Every season has its wins and tough losses, but the Archbishop McCarthy flag football team suffered one loss this season that goes beyond anything that happens on the field.
Catherine Ann Kohrt, a teacher at Archbishop McCarthy, died after battling brain cancer for more than a year. Many of the girls on the team were close to her, especially the 15 seniors that had her for social justice the previous year, her final one teaching at McCarthy.
The Mavericks will keep her in their thoughts when they take the field for a state quarterfinal matchup with Delray Beach Atlantic on Friday in Tallahassee’s Gene Cox Stadium.
“We really want to play for her because we know she’d be proud of us, but we’re really glad that we made it this far,” says quarterback Melissa Jara, one of the seniors who was a student of Kohrt’s as a junior. “We do it for her — and for ourselves and our coaches.”
Kohrt’s fight with cancer inspires McCarthy to fight on the field.
“She fought a hard battle, and she hit it head-on and she lost, but she fought,” coach Chris Cormier says. “That’s something that our players are really inspired by. Whether you win or lose, you have to fight.”
On a much smaller scale, the Mavericks are dealing with another issue: McCarthy has its prom scheduled for Saturday night.

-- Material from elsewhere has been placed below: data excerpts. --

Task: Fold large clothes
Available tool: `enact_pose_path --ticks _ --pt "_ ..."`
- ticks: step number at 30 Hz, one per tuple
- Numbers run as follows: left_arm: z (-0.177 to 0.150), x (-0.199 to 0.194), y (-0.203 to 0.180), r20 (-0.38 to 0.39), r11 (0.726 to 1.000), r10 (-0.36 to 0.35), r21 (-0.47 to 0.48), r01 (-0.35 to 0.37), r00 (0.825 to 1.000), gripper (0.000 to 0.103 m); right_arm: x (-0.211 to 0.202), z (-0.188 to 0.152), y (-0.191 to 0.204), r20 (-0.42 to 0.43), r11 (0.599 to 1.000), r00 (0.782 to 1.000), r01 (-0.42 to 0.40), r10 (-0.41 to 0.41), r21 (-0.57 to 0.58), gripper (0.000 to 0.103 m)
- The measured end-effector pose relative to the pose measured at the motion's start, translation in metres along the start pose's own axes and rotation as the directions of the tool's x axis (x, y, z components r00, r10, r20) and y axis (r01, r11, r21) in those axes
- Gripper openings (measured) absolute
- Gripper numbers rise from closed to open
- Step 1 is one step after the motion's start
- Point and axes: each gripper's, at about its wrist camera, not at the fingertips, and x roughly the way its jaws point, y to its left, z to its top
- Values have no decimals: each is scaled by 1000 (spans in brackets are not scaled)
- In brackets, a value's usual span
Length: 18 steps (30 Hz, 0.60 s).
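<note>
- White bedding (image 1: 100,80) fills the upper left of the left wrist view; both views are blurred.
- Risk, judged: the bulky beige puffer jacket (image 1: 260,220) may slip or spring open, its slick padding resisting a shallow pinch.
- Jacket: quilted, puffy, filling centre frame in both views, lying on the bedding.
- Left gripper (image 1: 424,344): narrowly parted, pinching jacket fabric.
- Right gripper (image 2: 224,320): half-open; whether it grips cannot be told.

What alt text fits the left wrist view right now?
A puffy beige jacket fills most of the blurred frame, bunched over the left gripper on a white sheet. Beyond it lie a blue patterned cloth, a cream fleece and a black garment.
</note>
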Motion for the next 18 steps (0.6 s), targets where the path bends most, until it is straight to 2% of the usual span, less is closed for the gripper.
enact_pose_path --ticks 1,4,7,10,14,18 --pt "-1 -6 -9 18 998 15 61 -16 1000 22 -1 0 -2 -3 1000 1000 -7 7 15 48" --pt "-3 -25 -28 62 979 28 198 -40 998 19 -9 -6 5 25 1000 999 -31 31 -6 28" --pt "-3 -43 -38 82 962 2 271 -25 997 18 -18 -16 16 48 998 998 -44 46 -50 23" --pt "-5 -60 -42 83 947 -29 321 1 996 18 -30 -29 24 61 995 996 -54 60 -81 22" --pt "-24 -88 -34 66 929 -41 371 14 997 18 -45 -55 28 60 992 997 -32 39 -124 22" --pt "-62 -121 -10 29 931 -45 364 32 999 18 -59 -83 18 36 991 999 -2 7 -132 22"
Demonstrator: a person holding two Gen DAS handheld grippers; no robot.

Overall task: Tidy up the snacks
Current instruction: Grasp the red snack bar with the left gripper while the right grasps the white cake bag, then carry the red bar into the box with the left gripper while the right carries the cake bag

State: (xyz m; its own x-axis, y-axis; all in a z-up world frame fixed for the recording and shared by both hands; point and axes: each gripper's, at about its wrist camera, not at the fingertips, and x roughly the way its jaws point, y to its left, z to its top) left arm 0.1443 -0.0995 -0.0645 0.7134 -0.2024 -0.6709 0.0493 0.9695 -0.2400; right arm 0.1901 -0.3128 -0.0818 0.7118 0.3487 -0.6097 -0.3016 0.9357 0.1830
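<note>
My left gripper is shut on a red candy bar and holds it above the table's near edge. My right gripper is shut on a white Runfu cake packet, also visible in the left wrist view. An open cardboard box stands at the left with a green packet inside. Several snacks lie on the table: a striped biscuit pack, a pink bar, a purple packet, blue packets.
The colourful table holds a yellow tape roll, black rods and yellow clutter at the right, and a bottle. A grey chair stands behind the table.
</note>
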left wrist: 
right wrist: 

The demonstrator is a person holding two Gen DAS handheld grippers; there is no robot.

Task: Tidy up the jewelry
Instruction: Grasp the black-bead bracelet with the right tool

With quarterfinals on Friday and semifinals/finals on Saturday, advancing past Atlantic into the semifinals would probably mean the girls, who bussed to Tallahassee on Thursday, would miss prom.
Cormier had a strong message to his team regarding that potential distraction.
“I told the girls, ‘If you get on that bus, you want to go all the way to win it. If there’s any doubt that you want to try and make prom, then you shouldn’t get on that bus,’” he says. “We’ll know that the people that we came to Tallahassee with are the ones that made up their mind.”
And with that, the team boarded the bus.
“It’s a difficult situation. It’s extremely bittersweet, but us seniors have worked four years to get to this point, so we’re going to give it our all and if we don’t go to prom we’ll have one when we get back,” Jara says.
If the Mavericks do advance to that semifinal round, they would face back-to-back champion Loxahatchee Seminole Ridge.
But first, it’s their battle with Atlantic, which McCarthy lost a contested regular-season bout against 13-12. The close score in their first meeting gives the Mavericks confidence they can compete and advance.
Cormier will put the game in the hands of Jara, who has been stellar since filling in for starting quarterback Toni Mendoza (torn ACL).
“She’s the main leader on our team,” Cormier says. “We put her in situations where we run the option so that she makes the decision, and you need a really smart person, someone that can think on their feet and make plays. She can do that. She’s the main reason we are where we are.”
McCarthy got to this point by first taking districts over Stranahan, then winning in a 24-0 rout of Everglades, and finally defeating a tough Hialeah Mater Academy team 20-14 in overtime.
With the inspiration of playing for their beloved teacher, the Mavericks will look to win their first flag football state championship.